## WHAT TO DO
Reproduce exactly the final portion of the data: every line from the one containing "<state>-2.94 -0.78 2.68" through the last line, inclusive.

## DATA SHOWN
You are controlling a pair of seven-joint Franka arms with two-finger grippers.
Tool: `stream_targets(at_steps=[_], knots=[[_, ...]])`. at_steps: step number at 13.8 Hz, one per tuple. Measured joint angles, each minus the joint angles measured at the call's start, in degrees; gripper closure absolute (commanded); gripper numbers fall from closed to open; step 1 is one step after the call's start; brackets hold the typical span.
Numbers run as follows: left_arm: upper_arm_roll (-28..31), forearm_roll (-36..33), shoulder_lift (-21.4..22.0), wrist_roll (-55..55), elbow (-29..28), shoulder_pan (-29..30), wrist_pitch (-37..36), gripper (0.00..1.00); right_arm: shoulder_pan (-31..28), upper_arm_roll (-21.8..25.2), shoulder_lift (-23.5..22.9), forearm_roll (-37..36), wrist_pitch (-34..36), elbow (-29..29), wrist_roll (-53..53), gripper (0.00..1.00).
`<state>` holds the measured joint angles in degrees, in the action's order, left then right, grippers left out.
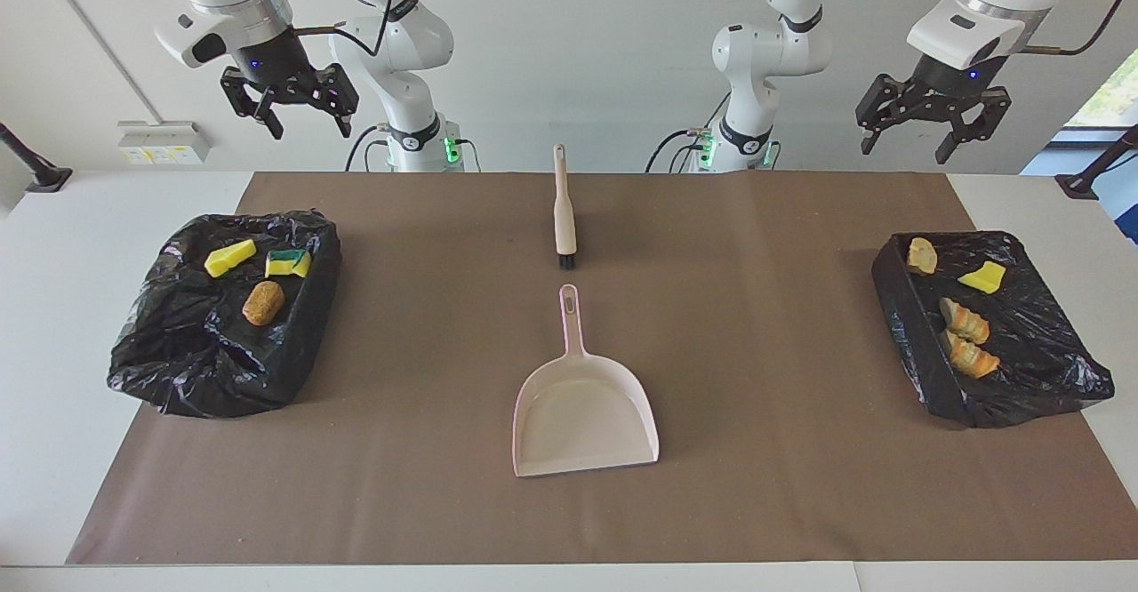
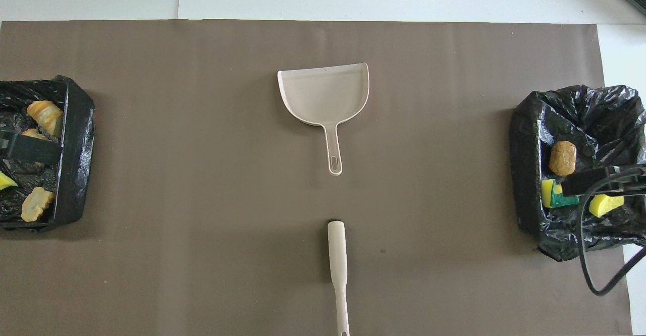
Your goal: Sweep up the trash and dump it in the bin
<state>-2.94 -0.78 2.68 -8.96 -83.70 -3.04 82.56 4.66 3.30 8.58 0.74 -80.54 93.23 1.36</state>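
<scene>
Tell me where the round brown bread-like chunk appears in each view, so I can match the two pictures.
Facing view: the round brown bread-like chunk lies in the crumpled black bag-lined bin at the picture's left side.
Overhead view: the same chunk lies in that bin at the picture's right side.
Shared landmark: the pale pink plastic dustpan at mid-table.
</scene>
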Motion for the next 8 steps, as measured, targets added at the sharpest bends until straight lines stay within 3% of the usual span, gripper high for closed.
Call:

## RESULT BELOW
<state>-2.94 -0.78 2.68 -8.96 -83.70 -3.04 82.56 4.66 3.30 8.58 0.74 -80.54 93.23 1.36</state>
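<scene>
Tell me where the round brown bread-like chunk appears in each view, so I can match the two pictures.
Facing view: the round brown bread-like chunk lies in the crumpled black bag-lined bin at the picture's left side.
Overhead view: the same chunk lies in that bin at the picture's right side.
Shared landmark: the pale pink plastic dustpan at mid-table.
</scene>
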Motion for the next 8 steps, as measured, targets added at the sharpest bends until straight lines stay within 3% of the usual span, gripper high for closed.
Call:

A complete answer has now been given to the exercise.